» Exercise prompt
Go through the following data and transcribe exactly the stretch of lines from the one holding "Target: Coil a" to the one holding "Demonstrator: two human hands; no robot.", both included.

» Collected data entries
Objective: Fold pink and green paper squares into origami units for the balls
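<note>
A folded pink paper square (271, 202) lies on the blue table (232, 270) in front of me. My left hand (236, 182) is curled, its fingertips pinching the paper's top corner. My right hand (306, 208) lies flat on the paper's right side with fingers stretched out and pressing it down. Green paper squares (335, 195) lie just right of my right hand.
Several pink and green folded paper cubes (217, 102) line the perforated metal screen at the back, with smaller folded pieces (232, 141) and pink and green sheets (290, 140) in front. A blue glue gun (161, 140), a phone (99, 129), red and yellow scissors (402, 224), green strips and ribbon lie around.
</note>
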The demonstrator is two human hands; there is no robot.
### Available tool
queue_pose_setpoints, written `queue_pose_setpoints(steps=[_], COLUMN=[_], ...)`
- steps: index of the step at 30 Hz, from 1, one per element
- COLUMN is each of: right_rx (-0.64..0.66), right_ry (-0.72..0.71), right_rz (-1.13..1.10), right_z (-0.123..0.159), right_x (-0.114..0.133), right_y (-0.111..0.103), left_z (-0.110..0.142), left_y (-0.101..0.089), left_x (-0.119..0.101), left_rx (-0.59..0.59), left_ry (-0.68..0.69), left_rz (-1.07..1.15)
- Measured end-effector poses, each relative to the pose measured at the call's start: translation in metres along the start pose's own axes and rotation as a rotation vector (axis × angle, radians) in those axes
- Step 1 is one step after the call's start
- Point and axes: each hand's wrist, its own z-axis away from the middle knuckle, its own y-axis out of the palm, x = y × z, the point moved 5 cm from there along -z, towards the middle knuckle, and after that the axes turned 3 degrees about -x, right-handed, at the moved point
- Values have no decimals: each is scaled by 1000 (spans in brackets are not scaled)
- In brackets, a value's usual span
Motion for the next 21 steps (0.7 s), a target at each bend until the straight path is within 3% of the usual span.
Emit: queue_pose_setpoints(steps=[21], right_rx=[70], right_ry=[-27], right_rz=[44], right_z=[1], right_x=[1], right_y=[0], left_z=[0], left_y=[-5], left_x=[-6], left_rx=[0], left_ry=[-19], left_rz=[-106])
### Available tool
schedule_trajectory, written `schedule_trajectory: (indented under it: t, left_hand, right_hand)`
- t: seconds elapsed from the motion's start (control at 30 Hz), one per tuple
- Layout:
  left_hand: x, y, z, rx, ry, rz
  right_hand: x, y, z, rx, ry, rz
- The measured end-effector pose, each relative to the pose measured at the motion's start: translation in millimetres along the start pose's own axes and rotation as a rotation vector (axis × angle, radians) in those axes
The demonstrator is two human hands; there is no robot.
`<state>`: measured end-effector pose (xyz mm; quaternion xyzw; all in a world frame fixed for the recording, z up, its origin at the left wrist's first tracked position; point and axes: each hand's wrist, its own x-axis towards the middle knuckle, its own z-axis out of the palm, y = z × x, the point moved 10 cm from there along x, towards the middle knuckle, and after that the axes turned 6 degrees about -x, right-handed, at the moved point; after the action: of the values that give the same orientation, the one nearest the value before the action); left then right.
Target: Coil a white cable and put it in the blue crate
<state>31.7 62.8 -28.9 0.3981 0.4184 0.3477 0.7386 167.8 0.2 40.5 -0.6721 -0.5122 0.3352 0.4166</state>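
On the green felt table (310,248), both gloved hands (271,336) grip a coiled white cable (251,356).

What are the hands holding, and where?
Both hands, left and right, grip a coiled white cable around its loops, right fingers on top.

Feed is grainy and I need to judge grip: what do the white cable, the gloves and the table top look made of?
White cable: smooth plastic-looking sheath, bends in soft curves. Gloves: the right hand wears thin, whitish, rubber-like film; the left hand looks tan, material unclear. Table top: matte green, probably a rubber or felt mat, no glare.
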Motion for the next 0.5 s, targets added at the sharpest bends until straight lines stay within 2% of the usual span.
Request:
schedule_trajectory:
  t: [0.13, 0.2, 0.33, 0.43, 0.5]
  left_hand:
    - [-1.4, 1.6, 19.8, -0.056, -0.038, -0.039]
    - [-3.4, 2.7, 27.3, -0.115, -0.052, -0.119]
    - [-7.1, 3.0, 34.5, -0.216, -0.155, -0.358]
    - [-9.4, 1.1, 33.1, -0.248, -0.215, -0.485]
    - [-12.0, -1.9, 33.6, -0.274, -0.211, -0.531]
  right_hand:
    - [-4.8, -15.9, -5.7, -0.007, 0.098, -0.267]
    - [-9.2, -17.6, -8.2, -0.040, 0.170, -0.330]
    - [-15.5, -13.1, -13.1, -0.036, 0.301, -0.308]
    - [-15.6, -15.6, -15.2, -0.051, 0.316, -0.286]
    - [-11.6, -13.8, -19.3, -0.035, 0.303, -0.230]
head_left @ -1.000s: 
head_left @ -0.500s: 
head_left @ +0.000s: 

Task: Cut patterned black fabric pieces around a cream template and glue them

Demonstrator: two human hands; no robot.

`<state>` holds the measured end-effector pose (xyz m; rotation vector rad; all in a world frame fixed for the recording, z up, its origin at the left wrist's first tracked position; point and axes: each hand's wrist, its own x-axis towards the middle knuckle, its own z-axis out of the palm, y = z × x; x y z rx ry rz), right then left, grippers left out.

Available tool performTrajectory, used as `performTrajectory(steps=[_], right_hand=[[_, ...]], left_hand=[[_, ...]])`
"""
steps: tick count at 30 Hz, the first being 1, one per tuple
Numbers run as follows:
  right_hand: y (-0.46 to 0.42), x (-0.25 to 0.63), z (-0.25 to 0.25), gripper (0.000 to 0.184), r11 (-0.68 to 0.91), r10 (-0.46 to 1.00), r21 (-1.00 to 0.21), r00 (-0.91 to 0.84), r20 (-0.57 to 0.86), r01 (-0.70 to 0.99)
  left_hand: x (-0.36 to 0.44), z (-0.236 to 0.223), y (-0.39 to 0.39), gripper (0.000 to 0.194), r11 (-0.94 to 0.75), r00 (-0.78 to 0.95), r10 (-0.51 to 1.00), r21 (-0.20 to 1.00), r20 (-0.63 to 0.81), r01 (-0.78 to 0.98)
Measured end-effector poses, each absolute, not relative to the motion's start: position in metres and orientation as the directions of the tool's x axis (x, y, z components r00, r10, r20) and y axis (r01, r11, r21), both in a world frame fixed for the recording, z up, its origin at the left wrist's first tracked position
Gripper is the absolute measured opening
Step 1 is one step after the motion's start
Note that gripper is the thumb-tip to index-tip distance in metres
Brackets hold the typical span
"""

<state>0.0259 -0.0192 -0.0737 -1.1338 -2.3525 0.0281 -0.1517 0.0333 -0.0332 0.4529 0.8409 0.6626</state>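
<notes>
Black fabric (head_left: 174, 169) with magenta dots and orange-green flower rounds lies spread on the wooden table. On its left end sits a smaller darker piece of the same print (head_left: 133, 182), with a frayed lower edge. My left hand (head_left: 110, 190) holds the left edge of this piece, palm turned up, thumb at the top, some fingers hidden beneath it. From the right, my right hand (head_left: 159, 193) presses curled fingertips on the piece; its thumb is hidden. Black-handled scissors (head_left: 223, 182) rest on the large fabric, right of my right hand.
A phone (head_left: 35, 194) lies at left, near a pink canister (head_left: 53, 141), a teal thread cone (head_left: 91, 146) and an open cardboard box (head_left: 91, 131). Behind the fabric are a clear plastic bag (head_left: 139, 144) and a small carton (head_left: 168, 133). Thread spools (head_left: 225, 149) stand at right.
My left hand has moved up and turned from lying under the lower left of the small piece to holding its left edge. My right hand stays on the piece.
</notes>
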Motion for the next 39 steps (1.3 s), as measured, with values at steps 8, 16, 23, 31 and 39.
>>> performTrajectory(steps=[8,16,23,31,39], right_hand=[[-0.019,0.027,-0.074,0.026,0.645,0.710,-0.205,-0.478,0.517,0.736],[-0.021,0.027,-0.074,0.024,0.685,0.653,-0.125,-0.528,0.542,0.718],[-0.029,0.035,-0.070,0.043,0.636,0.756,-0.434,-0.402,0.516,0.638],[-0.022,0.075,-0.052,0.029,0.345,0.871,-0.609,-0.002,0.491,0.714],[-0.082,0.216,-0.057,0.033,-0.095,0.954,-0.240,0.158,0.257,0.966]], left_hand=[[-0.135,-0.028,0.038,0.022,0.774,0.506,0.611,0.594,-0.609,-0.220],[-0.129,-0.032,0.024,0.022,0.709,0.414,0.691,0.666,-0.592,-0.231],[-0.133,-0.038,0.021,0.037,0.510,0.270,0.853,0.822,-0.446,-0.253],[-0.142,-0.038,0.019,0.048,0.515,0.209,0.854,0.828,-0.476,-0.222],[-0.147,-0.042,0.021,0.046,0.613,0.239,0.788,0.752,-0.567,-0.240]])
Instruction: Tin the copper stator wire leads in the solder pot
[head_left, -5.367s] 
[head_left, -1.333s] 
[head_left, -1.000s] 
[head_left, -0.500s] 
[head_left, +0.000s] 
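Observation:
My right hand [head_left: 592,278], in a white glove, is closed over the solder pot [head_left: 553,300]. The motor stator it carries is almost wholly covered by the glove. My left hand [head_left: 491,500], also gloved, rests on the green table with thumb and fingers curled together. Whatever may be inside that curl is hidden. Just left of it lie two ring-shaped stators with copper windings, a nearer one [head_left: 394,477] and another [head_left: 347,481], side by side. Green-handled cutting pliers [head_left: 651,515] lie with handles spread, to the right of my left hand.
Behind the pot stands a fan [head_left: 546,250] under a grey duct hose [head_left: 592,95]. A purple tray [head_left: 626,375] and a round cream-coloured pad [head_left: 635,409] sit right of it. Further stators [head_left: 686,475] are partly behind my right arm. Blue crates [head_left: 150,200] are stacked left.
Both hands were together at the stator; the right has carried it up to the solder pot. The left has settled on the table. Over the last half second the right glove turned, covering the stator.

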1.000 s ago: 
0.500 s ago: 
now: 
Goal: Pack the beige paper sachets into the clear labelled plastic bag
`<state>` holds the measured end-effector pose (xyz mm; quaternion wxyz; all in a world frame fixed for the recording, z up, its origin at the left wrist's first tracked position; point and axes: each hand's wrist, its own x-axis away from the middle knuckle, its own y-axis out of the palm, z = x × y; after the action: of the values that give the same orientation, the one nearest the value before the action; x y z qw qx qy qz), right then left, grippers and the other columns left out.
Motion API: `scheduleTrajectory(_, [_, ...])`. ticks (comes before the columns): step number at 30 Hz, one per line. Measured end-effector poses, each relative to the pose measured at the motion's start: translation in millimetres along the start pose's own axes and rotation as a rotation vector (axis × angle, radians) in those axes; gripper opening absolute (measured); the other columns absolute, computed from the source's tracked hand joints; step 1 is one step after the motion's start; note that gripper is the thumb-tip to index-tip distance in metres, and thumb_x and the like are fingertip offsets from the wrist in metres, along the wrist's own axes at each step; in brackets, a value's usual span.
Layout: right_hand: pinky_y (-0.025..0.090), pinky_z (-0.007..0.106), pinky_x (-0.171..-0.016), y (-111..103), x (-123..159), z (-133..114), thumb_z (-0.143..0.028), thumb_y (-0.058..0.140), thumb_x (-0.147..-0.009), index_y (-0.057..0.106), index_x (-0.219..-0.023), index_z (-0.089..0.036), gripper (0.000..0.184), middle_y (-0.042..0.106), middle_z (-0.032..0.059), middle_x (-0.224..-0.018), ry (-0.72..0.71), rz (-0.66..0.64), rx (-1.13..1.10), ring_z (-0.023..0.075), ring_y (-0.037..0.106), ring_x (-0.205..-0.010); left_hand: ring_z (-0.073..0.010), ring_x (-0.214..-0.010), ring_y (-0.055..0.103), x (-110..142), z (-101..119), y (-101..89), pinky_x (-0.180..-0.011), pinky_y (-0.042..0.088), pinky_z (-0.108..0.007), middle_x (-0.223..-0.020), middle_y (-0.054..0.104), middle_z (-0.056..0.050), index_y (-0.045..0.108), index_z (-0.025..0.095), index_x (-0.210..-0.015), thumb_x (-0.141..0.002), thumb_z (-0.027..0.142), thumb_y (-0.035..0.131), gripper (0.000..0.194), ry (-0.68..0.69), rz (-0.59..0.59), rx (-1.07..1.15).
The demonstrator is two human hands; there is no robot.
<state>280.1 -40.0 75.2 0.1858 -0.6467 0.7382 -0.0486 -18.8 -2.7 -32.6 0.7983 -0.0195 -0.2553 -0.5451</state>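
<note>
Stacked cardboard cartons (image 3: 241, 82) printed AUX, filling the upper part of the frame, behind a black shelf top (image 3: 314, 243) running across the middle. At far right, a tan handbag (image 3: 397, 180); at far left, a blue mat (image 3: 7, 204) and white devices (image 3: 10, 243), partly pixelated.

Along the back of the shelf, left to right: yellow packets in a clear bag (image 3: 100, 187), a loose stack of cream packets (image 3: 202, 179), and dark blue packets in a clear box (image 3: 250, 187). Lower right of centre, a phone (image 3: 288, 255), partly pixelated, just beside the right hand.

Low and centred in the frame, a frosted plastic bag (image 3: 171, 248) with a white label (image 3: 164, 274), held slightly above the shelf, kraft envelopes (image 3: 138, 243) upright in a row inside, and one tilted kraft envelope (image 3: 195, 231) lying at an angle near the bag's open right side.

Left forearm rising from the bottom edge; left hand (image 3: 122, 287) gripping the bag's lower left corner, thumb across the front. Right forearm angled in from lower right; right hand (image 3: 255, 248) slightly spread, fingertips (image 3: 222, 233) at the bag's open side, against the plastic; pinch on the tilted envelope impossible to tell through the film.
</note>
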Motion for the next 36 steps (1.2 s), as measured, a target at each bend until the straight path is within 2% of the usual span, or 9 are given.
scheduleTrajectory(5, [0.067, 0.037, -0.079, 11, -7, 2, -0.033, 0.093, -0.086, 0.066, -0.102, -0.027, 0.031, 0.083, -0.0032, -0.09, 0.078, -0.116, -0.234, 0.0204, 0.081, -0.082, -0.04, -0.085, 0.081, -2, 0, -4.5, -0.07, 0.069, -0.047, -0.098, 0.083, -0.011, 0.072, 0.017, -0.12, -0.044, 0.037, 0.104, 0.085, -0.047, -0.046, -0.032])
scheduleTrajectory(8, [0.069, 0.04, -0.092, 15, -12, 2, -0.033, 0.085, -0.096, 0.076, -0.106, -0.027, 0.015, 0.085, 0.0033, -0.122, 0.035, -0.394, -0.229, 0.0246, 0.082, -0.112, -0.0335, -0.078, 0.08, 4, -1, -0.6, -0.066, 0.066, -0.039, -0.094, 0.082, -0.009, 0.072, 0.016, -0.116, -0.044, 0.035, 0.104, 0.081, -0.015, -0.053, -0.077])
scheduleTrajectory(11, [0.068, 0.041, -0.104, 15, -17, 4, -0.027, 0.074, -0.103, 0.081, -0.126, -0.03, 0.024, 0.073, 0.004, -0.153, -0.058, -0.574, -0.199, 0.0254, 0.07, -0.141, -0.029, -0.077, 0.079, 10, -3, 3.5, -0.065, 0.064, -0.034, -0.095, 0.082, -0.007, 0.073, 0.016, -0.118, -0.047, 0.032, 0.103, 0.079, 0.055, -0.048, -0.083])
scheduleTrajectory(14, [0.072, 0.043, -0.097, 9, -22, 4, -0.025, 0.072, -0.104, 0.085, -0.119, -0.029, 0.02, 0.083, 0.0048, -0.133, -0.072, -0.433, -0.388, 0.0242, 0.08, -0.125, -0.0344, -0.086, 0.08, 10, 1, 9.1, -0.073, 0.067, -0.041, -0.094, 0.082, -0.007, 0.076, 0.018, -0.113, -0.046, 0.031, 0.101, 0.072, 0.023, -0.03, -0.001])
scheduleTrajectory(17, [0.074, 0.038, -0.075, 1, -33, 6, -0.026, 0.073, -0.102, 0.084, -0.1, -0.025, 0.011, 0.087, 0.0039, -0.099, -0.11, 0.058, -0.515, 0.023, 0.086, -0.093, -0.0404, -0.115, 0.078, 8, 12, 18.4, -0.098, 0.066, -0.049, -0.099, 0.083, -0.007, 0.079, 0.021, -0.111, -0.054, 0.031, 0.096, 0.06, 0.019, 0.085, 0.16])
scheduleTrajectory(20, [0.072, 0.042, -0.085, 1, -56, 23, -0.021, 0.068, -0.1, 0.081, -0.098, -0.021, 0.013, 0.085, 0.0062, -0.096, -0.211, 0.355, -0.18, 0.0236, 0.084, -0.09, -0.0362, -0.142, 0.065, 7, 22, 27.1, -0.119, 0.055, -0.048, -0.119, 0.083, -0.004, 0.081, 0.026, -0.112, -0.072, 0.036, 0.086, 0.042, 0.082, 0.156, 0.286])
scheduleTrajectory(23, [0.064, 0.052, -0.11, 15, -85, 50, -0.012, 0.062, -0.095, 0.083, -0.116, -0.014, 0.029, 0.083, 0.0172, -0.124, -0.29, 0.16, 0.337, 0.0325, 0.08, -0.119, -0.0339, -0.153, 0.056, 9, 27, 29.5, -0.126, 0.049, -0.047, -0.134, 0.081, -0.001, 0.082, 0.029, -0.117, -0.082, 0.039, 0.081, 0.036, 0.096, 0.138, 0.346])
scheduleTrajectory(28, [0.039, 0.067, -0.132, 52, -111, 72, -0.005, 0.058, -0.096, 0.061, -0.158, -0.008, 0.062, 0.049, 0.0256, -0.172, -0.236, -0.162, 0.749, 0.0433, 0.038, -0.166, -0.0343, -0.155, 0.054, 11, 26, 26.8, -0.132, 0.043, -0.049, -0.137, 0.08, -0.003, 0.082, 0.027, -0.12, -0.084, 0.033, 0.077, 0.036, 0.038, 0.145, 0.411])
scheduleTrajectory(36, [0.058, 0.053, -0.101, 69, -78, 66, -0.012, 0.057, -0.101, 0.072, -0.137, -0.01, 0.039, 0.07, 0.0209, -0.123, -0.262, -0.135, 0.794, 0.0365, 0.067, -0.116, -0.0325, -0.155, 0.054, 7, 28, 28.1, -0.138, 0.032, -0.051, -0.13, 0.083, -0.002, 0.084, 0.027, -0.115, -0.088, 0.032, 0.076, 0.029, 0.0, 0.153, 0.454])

» Written answer
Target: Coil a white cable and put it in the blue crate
<state>31.7 62.8 -28.9 0.3981 0.4184 0.3477 0.7386 167.8 0.2 40.5 -0.6721 -0.5122 0.3352 0.4166</state>
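On the green felt table (310,248), both gloved hands (271,336) grip a coiled white cable (251,356).

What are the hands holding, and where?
Both hands, left and right, grip a coiled white cable around its loops, right fingers on top.

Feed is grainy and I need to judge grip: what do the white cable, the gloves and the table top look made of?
White cable: smooth plastic-looking sheath, bends in soft curves. Gloves: the right hand wears thin, whitish, rubber-like film; the left hand looks tan, material unclear. Table top: matte green, probably a rubber or felt mat, no glare.
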Motion for the next 0.5 s, targets added at the sharpest bends until straight lines stay within 2% of the usual span.
Request:
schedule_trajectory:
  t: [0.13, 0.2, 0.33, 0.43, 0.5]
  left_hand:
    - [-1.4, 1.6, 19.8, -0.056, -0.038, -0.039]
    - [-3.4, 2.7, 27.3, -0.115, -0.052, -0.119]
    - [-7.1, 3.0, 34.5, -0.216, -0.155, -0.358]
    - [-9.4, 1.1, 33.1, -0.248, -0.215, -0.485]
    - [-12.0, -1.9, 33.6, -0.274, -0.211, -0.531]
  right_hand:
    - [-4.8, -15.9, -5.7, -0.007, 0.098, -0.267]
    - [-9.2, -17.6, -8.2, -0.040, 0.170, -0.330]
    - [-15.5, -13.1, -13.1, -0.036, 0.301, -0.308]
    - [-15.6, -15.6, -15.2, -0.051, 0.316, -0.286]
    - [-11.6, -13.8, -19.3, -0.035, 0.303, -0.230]
head_left @ -1.000s: 
head_left @ -0.500s: 
head_left @ +0.000s: 

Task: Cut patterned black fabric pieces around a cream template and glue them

Demonstrator: two human hands; no robot.

What has been written completes the answer.